Micromechanical damage model for brittle materials under dynamic uniaxial compressive loading

Authors

1 Rock Mechanics PhD Candidate, Dept. of Mining and Metallurgical Engineering, Amirkabir University

2 Assistant Professor, Dept. of Mining and Metallurgical Engineering, Amirkabir University

Abstract

In last decades, phenomenological constitutive damage models were used by many researchers to study for brittle failure of rock materials. Most phenomenological constitutive damage models utilize the irreversible thermodynamic principles to take into account the damage processes in brittle rock materials.  Since this type of damage model do not consider the actual physical phenomena in the damage process, the micromechanical damage models are often used to consider the actual physical mechanisms in micro-scales specially in nucleation  and propagation of wing-cracks from pre-existing flaws tips.
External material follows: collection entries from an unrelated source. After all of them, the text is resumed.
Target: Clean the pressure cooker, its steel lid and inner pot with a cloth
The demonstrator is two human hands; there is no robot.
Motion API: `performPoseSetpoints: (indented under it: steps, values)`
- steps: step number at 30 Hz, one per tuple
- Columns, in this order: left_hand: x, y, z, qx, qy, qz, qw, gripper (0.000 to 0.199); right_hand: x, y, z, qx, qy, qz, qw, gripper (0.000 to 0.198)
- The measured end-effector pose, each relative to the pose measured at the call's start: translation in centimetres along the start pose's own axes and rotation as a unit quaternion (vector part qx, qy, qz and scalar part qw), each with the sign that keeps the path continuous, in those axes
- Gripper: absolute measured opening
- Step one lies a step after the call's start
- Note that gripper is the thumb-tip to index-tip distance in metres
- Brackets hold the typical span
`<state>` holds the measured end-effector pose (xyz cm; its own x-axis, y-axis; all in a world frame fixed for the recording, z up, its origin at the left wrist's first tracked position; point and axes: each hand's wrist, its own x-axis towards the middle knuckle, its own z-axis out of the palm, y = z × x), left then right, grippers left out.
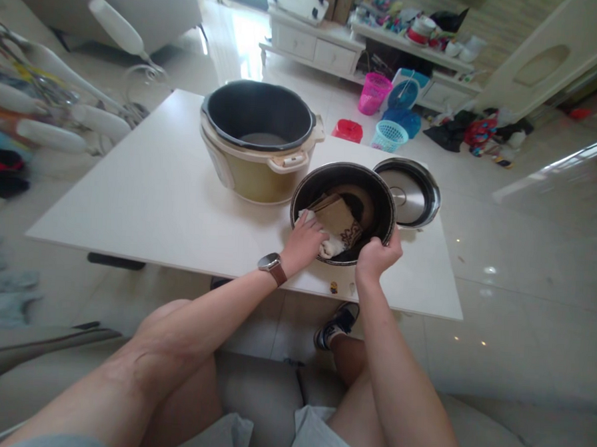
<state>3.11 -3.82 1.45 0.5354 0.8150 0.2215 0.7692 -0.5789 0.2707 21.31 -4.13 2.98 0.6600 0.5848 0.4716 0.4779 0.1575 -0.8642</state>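
Note:
A dark round inner pot (380, 194) is tilted toward me over the right part of the white table (145, 175). My right hand (378, 258) grips its near right rim, fingers wrapped around the edge. Inside the pot, my left hand (305, 242) is closed on a cloth (334, 225), brown with a dark pattern and a white part, pressed against the wall. Part of the cloth is hidden under the fingers. Behind to the left stands a cooker body (261, 175) with a dark interior. Just right of the inner pot lies a shallow metal pan or lid (411, 196).
Small bits (334, 287) lie by the table's front edge. Beyond the table, a pink basket (374, 94), a light blue basket (389, 136) and a red container (348, 130) stand on the floor before a white cabinet (312, 49). Blurred white chair parts (116, 27) are at left.

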Motion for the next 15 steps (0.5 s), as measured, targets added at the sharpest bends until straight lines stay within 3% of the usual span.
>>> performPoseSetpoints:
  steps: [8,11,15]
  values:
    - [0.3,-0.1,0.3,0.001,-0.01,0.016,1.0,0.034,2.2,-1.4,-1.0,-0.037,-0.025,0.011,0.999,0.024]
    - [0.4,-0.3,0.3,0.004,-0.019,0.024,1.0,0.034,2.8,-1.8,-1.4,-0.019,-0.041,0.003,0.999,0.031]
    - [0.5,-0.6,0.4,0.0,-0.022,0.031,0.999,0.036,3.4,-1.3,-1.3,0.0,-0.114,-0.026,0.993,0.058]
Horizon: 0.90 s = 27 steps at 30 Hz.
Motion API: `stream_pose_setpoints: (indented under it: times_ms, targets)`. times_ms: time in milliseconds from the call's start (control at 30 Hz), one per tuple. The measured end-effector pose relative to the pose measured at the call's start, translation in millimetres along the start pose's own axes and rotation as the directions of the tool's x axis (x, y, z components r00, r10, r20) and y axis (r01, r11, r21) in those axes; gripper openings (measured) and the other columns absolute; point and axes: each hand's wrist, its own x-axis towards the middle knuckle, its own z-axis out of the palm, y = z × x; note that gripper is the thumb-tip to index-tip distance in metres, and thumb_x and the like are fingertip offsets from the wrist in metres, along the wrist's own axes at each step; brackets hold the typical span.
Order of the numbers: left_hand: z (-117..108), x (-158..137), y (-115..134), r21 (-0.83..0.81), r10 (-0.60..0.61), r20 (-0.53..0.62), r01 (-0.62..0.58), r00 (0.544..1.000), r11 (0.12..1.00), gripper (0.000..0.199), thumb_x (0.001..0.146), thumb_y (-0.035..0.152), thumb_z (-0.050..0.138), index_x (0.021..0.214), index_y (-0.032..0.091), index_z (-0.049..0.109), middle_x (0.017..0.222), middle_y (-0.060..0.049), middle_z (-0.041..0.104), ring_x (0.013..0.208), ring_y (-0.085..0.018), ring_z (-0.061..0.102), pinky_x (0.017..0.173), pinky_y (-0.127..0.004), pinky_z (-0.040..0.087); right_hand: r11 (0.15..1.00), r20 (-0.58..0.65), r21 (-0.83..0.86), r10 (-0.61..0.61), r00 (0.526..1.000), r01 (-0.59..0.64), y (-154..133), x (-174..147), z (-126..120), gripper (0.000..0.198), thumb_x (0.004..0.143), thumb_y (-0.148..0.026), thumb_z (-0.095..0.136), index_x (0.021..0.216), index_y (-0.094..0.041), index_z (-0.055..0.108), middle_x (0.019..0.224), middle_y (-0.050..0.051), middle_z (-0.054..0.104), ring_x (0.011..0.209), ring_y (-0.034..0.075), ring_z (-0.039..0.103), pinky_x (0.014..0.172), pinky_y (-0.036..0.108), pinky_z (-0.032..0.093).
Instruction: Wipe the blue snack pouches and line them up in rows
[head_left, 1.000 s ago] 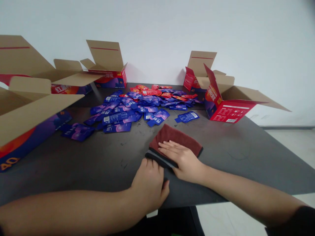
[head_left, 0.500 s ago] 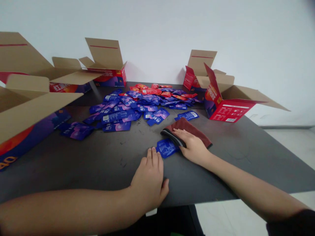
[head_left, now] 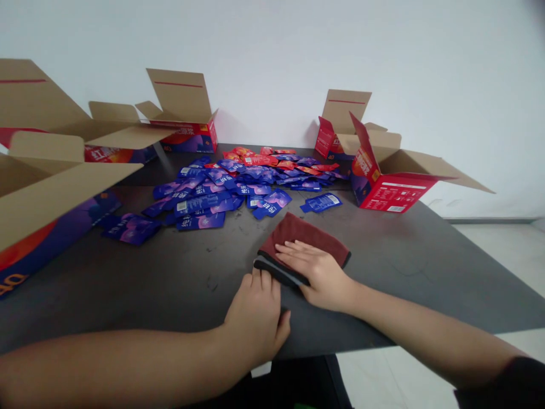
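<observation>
A folded brown cloth (head_left: 313, 233) with a black edge and grey underside lies near the front of the table. My right hand (head_left: 321, 275) holds it from above, fingers stretched across the cloth and thumb side at its near edge. My left hand (head_left: 258, 309) rests on the tabletop just left of it, fingers extended together and pointing forward, thumb apart. Its fingertips touch or slip under the cloth's near left corner. The blue packet that lay between my hands is now covered by the cloth. Farther off, one blue packet (head_left: 322, 202) lies by itself.
A heap of blue packets (head_left: 204, 201) and red packets (head_left: 259, 159) spreads over the back of the dark table (head_left: 170, 284). Open cartons stand around it: a near-left carton (head_left: 63, 227), a back-left carton (head_left: 191, 137), a back-right carton (head_left: 330, 139) and a red carton (head_left: 394, 190) on the right.
My right hand has slid the cloth left and toward me, over the blue packet, up to my left fingertips. My left hand has stayed in nearly the same place.
</observation>
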Motion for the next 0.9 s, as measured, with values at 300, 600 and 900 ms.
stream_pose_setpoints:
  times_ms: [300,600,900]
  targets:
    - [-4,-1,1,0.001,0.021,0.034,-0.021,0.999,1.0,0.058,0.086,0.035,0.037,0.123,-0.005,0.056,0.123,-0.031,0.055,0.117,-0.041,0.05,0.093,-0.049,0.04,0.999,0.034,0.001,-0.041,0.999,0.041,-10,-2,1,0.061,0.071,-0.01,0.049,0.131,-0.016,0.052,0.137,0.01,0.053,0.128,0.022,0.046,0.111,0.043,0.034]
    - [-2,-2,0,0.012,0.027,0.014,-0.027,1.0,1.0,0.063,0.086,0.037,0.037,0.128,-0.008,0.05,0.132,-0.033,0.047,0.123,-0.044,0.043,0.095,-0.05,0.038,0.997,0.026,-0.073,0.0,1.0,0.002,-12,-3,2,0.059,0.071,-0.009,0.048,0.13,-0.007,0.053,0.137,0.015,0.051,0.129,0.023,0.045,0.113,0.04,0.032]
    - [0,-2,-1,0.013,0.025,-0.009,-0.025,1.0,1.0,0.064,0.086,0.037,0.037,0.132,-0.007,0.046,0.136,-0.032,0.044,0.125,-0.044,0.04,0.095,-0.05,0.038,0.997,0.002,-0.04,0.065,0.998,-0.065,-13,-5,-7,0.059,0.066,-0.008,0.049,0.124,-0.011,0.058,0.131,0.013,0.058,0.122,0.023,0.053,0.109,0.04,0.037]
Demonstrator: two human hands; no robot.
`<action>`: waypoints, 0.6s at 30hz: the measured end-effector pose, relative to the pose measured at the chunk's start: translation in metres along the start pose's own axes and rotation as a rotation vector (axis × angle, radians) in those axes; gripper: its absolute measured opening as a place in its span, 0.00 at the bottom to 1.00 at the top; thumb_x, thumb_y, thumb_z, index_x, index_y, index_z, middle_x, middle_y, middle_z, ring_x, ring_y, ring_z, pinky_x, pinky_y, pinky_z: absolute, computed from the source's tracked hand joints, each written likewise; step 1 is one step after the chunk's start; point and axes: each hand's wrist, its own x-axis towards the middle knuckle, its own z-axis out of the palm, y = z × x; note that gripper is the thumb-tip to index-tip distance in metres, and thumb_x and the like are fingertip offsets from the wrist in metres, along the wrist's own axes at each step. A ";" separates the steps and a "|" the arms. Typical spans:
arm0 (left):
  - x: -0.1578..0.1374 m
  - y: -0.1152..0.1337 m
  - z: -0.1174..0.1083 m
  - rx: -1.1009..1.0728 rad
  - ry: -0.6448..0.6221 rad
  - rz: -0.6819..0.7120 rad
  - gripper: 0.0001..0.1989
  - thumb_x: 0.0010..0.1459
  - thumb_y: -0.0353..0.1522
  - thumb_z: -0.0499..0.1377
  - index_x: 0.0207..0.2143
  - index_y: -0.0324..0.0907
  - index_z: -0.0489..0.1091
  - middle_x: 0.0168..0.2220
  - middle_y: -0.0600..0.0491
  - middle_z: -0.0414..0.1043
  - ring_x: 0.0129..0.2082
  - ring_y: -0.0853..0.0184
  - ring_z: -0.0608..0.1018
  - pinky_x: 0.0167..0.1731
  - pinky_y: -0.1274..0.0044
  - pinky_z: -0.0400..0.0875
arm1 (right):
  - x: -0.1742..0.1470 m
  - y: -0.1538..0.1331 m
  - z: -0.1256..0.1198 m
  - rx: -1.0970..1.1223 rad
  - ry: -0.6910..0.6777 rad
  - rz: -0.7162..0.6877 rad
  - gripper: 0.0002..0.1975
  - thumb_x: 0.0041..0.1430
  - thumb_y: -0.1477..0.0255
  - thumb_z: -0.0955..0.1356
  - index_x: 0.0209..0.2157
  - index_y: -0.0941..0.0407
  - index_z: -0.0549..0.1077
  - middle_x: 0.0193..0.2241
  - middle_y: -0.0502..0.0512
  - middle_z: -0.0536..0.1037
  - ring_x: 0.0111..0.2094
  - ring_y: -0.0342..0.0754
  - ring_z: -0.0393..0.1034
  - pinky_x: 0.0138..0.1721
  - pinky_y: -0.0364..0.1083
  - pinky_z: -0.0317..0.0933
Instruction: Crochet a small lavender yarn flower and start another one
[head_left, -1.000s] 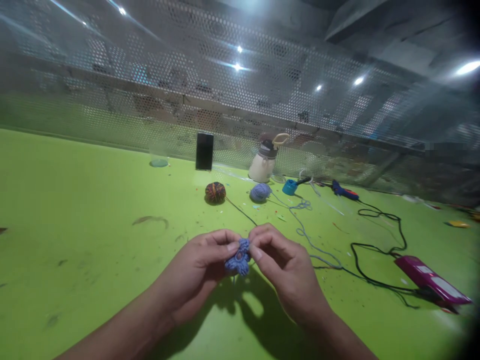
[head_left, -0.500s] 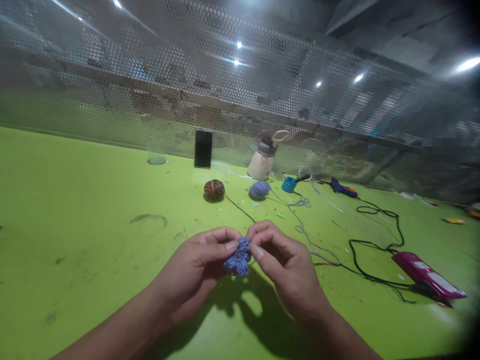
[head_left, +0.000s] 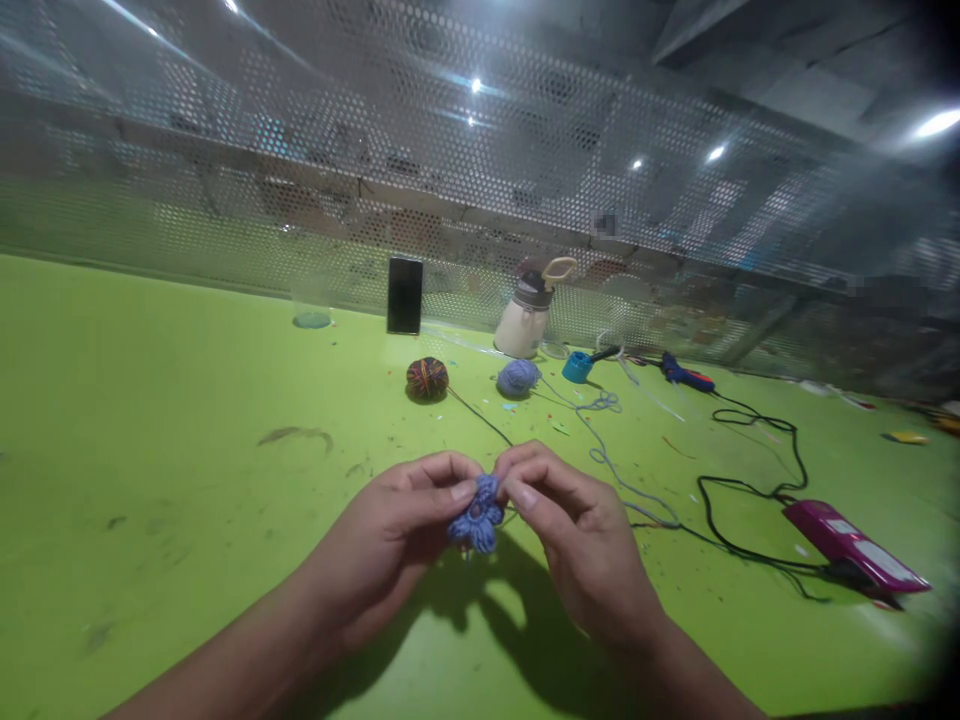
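A small blue-purple crochet flower [head_left: 478,528] with looped petals is held up over the green table. My left hand [head_left: 394,535] pinches its left side between thumb and fingers. At the flower's upper right edge, the thumb and fingertips of my right hand [head_left: 589,530] are closed on a petal; the exact point of contact is partly hidden. A dark strand runs from the multicoloured yarn ball [head_left: 427,379] toward my right hand. Further back sits a blue-purple yarn ball [head_left: 517,377], its loose strand curling across the table to the right.
At the back stand a dark phone-like slab [head_left: 405,296], a clear cup [head_left: 311,318] and a pale bottle [head_left: 521,325]. To the right lie a blue tape roll [head_left: 577,367], a blue glue gun [head_left: 684,373], and a magenta power strip [head_left: 855,545] with black cable. A perforated panel borders the table.
The thumb of my right hand has shifted slightly, and the flower has turned a little so its petals show more spread. Both hands stay in nearly the same place.
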 end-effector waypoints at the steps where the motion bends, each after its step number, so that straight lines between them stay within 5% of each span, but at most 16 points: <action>1: 0.000 0.000 0.000 0.020 -0.004 0.008 0.04 0.55 0.30 0.62 0.31 0.36 0.72 0.29 0.53 0.68 0.29 0.71 0.67 0.32 0.79 0.59 | 0.000 -0.001 0.000 -0.014 0.003 -0.007 0.08 0.61 0.74 0.67 0.28 0.55 0.72 0.32 0.52 0.70 0.35 0.46 0.64 0.37 0.46 0.59; 8: -0.001 -0.001 -0.003 0.217 0.021 0.082 0.05 0.56 0.33 0.63 0.31 0.39 0.72 0.28 0.55 0.69 0.31 0.70 0.68 0.34 0.77 0.58 | 0.001 -0.010 0.003 -0.193 0.026 -0.070 0.05 0.55 0.78 0.69 0.26 0.56 0.71 0.30 0.53 0.71 0.34 0.48 0.67 0.36 0.48 0.61; 18: 0.003 -0.001 -0.003 0.012 0.007 0.014 0.03 0.53 0.28 0.64 0.31 0.36 0.74 0.28 0.53 0.71 0.29 0.72 0.69 0.33 0.80 0.61 | 0.001 -0.009 0.002 -0.157 0.020 -0.051 0.06 0.55 0.79 0.68 0.26 0.56 0.72 0.31 0.53 0.72 0.36 0.48 0.67 0.38 0.48 0.61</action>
Frictional sliding on closed micro-cracks surfaces leads to inelastic deformation and wing-cracks nucleation from flaw tips. Because of the different distribution of size and orientation of microflows in the rock materials, under dynamical loading, all of the pre-existing micro-flaws in the rock are activated and propagated. The interaction of micro-cracks with other and coalescence of these micro-cracks play a key role in accumulation of damage and macro-scale fracture plane formation in the rock. The various homogenization schemes e.g. Mori-Tanaka, Self-consistent and Ponte-Castandea were applied for calculation of equivalent mechanical parameters of materials. In this study, the Self-consistent scheme (SCS) was used for homogenization of rock sample under uniaxial dynamic compressive loading. The developed model was programmed and used as a separate and new constitutive model in the commercial finite difference software (FLAC).The dynamic compressive test of a brittle rock was simulated numerically and the stress-strain curves under dynamic loading were simulated and compared with one another. The proposed model predicts a macroscopic stress-strain relation and a peak stress (the materials compressive strength) with an associated transition strain rate beyond which the compressive strength of the material becomes highly strain rate sensitive. The results also show that as the strain rate increases, the peak strength increases and the damage evolution becomes slower.